For $70 a person, Holguin and her family would be able to enter the chapel and Vatican grounds an hour before most visitors. That’s a significant upcharge from the normal ticket price of approximately $20 a person. But while Holguin hadn’t intended to buy skip-the-line tickets when she set out, that extra hour came without buyer’s regret.

“It was really nice to be able to see all the artwork and all of the sculptures without a lot of congestion,” Holguin said. “We just kept saying, ‘Thank goodness we did this.’”

According to the travel research firm Arival, skip-the-line and VIP tours have grown significantly since 2020 and the onset of the COVID-19 pandemic. Arival conducted a survey this year of 668 ticketed attractions around the world, including theme parks, museums and monuments.

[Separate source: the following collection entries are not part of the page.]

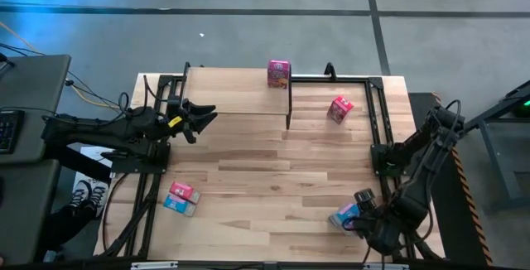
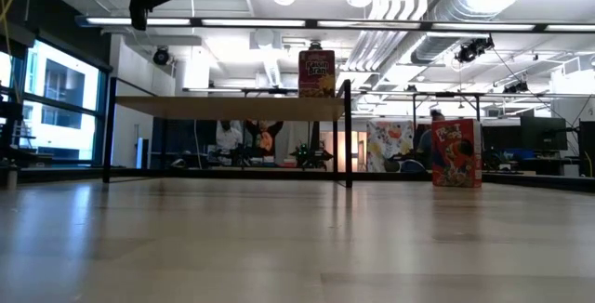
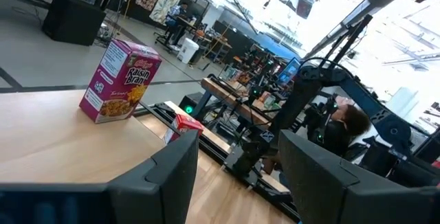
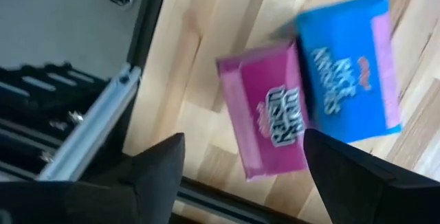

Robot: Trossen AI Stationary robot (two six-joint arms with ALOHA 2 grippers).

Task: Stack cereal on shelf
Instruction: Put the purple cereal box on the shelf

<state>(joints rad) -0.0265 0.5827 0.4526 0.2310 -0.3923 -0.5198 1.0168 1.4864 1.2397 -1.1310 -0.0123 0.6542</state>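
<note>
Dark fingers [image 4: 158,165] of the right gripper [image 1: 362,206] are spread wide above a magenta box [image 4: 265,107] and a blue box [image 4: 350,66] lying flat, touching, at the table's five o'clock. At nine o'clock the left gripper [image 1: 201,118] is held open beside the shelf [image 1: 236,92]. A Raisin Bran box [image 1: 278,74] is seen upright on the shelf's twelve o'clock edge.

Floor [image 1: 248,21]: grey concrete with dark seams
Windows [image 2: 56,98]: tall, at one side
Ceiling [image 2: 409,6]: white ducts, strip lights
</note>
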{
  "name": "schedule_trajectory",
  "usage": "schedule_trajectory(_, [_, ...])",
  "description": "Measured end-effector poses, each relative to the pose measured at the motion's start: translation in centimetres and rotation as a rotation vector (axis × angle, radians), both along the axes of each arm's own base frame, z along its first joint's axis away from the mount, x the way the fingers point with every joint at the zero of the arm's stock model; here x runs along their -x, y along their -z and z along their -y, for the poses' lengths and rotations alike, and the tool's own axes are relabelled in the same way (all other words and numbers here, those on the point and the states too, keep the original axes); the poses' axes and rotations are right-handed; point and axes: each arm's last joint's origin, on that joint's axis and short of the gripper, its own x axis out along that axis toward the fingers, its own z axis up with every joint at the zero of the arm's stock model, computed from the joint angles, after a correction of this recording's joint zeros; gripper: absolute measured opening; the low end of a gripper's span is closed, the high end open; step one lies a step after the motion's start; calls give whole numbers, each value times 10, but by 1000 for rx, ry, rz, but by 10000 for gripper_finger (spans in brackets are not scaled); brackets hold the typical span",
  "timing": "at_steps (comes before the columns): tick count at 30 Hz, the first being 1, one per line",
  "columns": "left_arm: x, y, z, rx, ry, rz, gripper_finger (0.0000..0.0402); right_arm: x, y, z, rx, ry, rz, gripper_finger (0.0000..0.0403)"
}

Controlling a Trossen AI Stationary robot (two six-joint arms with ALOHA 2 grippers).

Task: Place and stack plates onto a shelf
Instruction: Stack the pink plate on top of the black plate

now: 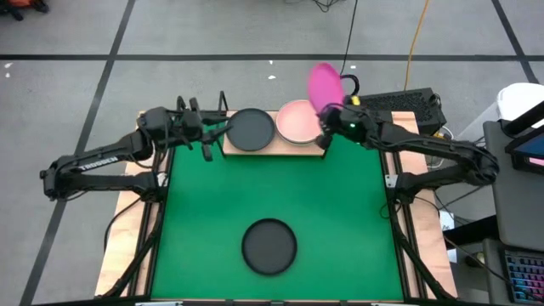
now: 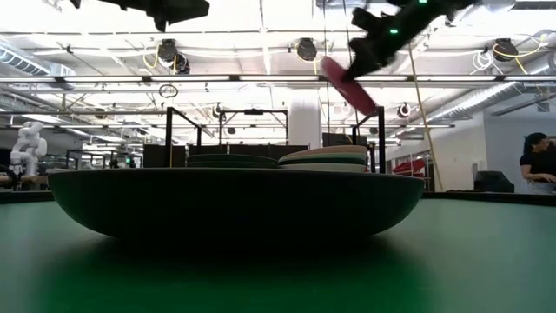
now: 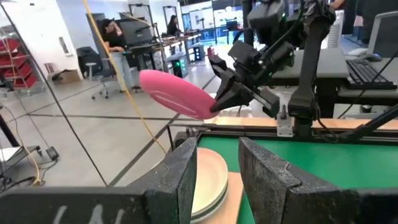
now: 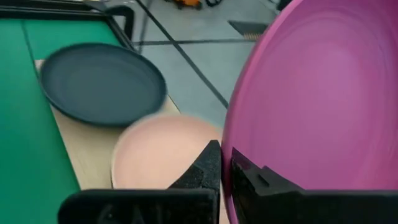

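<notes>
Magenta plate [image 4: 317,93] clamped tilted in right pincer [image 1: 325,129] above shelf [image 1: 319,147], left pincer [image 3: 217,168] parted

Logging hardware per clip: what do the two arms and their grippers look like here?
Both arms are dark, nearly black, built of slim jointed segments. The left arm carries pale lettering along its long segment, too small to read. The right arm shows a small green light near its wrist. The left gripper has two blocky, matte dark fingers with a grainy surface; the right gripper has similar dark fingers.
</notes>
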Motion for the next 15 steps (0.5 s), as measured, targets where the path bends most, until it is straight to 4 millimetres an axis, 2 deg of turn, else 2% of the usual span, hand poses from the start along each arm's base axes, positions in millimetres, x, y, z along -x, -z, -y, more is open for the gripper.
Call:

It found that 51% offered some sort of skip-the-line or VIP tour option.

Part of what’s driving the trend is inflation. In November, airline prices were up almost 4.7% and hotel prices were up 3.7% annually, according to data from the Bureau of Labor Statistics. Those high costs are prohibitive to some, but others are less affected. Douglas Quinby, CEO of Arival, calls the latter group the “affluent traveler.”

“We define them as [having] a household income of at least $150,000,” Quinby said. “This is just a subset of travelers that have been less impacted by inflation, so they’re continuing to travel, they’re continuing to spend.”

This interest in skip-the-line offers has changed the way some vendors in the travel industry do business, like travel agent Alyssa Geeter.

“It is definitely one of the first things — if not the first thing — that clients ask when they reach out to me to start quoting and booking their trips,” said Geeter, who specializes in vacations that involve Disney and Universal Studios. Her agency, Magical World Vacations, holds Earmarked Disney Vacation Planning Agency status and is commissioned by Disney.

“There are so many different tiers and levels,” Geeter said. “It’s definitely gone from just, ‘Oh cool! Look! We get to go through the fast lane’ to now this is a deciding factor in our plans just as it is with budget, dining, hotel cost.”

And by all accounts, it looks like skip-the-line is set to get even bigger. According to the same Arival survey that found over half of ticketed attractions already offered skip-the-line, another 18% said they planned to add a line-skipping offer next year.